Christine Korsgaard, The Sources of Normativity
- Sources is my favorite book in metaethics. What Korsgaard calls “the normative question” is a question that prefigures all of my work. Korsgaard essentially asks, supposing that there are non-trivial normative truths, what gives the normative domain the authority/justification to demand that we act in accord with those truths? (Korsgaard actually asks the question more narrowly, confining the inquiry to morality, but there seems to be no reason for cabining the question. For any alleged truth about what we should do, we can ask what justifies that truth’s claim to obligate us.) Korsgaard and I disagree about how to answer the normative question. While Korsgaard has a kind of voluntarist answer, I have a kind of negative answer. Korsgaard (in Sources) said that the source of the authority/justification of normative truths is the rational will. In fact, the rational will also makes all the normative truths that there are. On my view, nothing could serve as the authority/justification of all normative truths. Normative truths, as such, do not have authority over us. Even though I have a negative answer to the normative question, I think it’s one of the most pressing questions in philosophy. It was in asking it that I saw my way to the position I occupy today.
Mackie, Ethics: Inventing Right and Wrong
- Mackie’s book is famous because of the arguments in the first half of the book. There one finds his famous arguments from queerness and from disagreement which are supposed to establish the truth of moral error theory, the view that our moral discourse commits us to moral properties that don’t exist, since there are no moral properties. Though I felt moved by Mackie’s arguments, I’ve always been struck even more by the structure of the book. After he tells you that there are no non-trivial first-order moral truths, he then proceeds to tell you that we should do x, refrain from y, etc. Performatively, Mackie is telling us that ethical inquiry is worthwhile, even if there are no moral properties. This I endorse wholeheartedly.
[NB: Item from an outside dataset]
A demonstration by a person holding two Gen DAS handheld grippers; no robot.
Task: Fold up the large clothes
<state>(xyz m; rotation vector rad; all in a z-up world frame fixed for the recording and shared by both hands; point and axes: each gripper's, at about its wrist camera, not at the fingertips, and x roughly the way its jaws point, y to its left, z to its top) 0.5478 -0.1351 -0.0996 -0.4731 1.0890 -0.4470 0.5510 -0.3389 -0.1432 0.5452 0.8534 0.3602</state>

Fyodor Dostoyevsky, The Brothers Karamazov
- Bratya might be the greatest novel ever written. Its greatness owes to the fact that the basic plot is amazingly simple while its numerous, intricate subplots are brilliantly interwoven. When one adds to that the wonderful exchanges about God’s existence and the memorable characters – what else can a novel do? Since people of greater aesthetic sensibilities of spoken about the literary qualities of the work, I’ll just mention my favorite character. It’s the father, Fyodor Karamazov. I relate to him. Though he is a scoundrel at times, he’s funny, self-possessed, and doesn’t take himself too seriously. These qualities make him way better than Aloysha (who’s not funny), Mitya (who is not self- possessed), and Ivan (who takes himself far too seriously). The only character who is close to Fyodor is Smerdyakov. Fyodor is funnier, but I guess Smerdyakov had the last laugh.
Michelle Alexander, The New Jim Crow
- Reading this book first made me think that the American criminal justice system is indelibly stained with racism. The beating of Rodney King, the police trying to frame O.J. Simpson, the acquittal of Trayvon Martin’s murderer, and even growing up as a Black man in America – none of this was enough to allow me to see this. Alexander’s powerful book offered a narrative that served to explain all of those things and more. Like Alexander says of herself before she began the book project, I was naïve. This book was my awakening.